Cada día que pasaba sin que hubiéramos podido salir de los bares y burdeles de todos los puertos y capitales de la zona (la Gruta Azul Legislativa, El Calzoncito Rojo del funesto; el Happyland Constitucional; el Tío Sam incestuoso), nos hacíamos más dependientes de la política de los políticos de rancia estirpe que, cual reseña de virtudes y anhelos, nunca eran señalados como esquineros sospechosos, a pesar de haber robado millones; cada día éramos ofendidos por la impunidad de los que redactaron las leyes contra la impunidad; cada día más esclavos de la corrupción sin grilletes, que era el gendarme de la gobernabilidad en la historia oficial que nos decía, lindando el cinismo, que “la lluvia del hambre iba a terminar cuando dejara de llover” en los soberbios volcanes y apacibles lagos de la pobreza en los que viven los comelotodo. Durante dos siglos fuimos sirvientes de las decisiones de los juristas sin juramentos de honradez, y de los políticos sin escrúpulos que, con cirugías plásticas, nos dictaban la forma en que debíamos soportar, patrióticamente, la calamidad de nuestros hogares queridos, en los que el garrobo -no el Torogoz- es el rey, y debíamos soportarlo sin perder la sonrisa, porque éramos perfectos cuando aceptábamos haber nacido y amado los senos del hambre que bailan, desnudos, en la senda florida de la apatía, como símbolo sagrado de El Salvador saludado, reverentemente, por las nuevas generaciones sin doradas espigas ondulando en los molinos de los juzgados de paz.

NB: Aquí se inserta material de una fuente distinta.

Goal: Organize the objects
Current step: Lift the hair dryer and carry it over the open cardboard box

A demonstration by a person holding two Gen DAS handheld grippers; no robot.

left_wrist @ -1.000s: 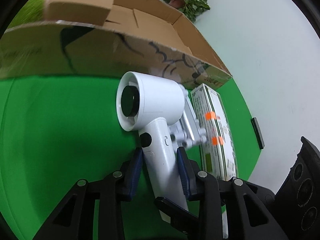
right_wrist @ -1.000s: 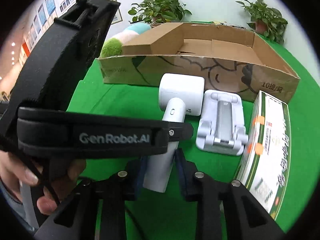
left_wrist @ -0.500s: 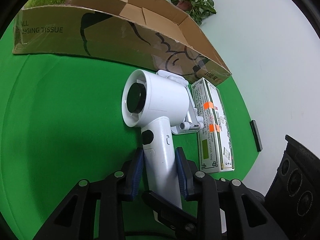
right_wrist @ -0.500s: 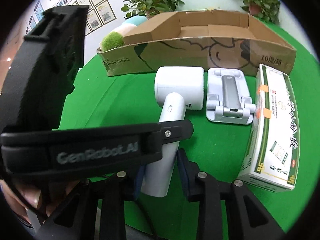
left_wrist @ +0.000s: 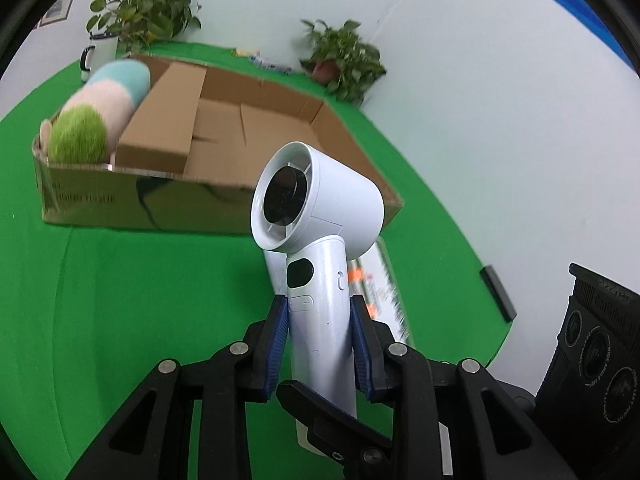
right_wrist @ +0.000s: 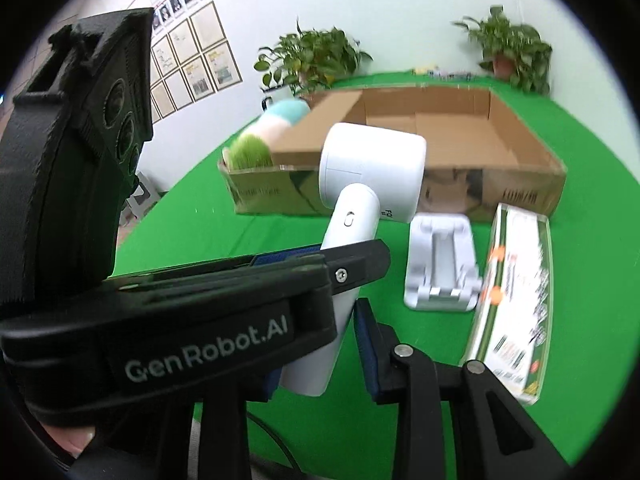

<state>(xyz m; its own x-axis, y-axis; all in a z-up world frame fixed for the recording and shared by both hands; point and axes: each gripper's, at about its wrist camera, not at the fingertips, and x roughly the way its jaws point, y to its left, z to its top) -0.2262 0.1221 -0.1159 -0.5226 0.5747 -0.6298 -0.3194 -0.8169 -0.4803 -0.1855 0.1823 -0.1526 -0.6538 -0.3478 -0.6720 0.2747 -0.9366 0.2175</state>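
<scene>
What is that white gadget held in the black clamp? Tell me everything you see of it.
The white hair dryer looks like smooth glossy plastic: a short round barrel with a dark centre behind white spokes, on a straight handle bearing a dark oval and small buttons. The left gripper clamps the handle between blue pads, holding it raised above the green cloth, head up and tilted, in front of the cardboard box. Nothing else appears to touch it.

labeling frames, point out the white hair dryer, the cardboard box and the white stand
white hair dryer (left_wrist: 320, 204): left wrist view, on its round head.
cardboard box (right_wrist: 520, 196): right wrist view, on its front wall.
white stand (right_wrist: 440, 268): right wrist view, on its middle.
</scene>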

Aunque tarde, la mayoría se dio cuenta de que la historia oficial –patentada por los victimarios- que nos vendían en los libros de estudios sociales; que nos restregaban en la cara con hiperbólicos discursos, ensayados en el espejo en el que surgen las bellezas del arte de la pírrica desnudez; y que se leyendizó en la propaganda electoral de los corruptos que salieron del infierno de las bananeras constitucionales… era la historia de un sueño líquido sin almohadas en los mesones.
Hoy, la independencia debe tener otro significado en el imaginario, pues no se trata de conmemorar la independencia dada, sino de celebrar la independencia que se está dando, y que, con la corona de amor ceñida en las inmortales sienes de lo público, repica en el campanario de la iglesia La Merced de los febreros sublevados.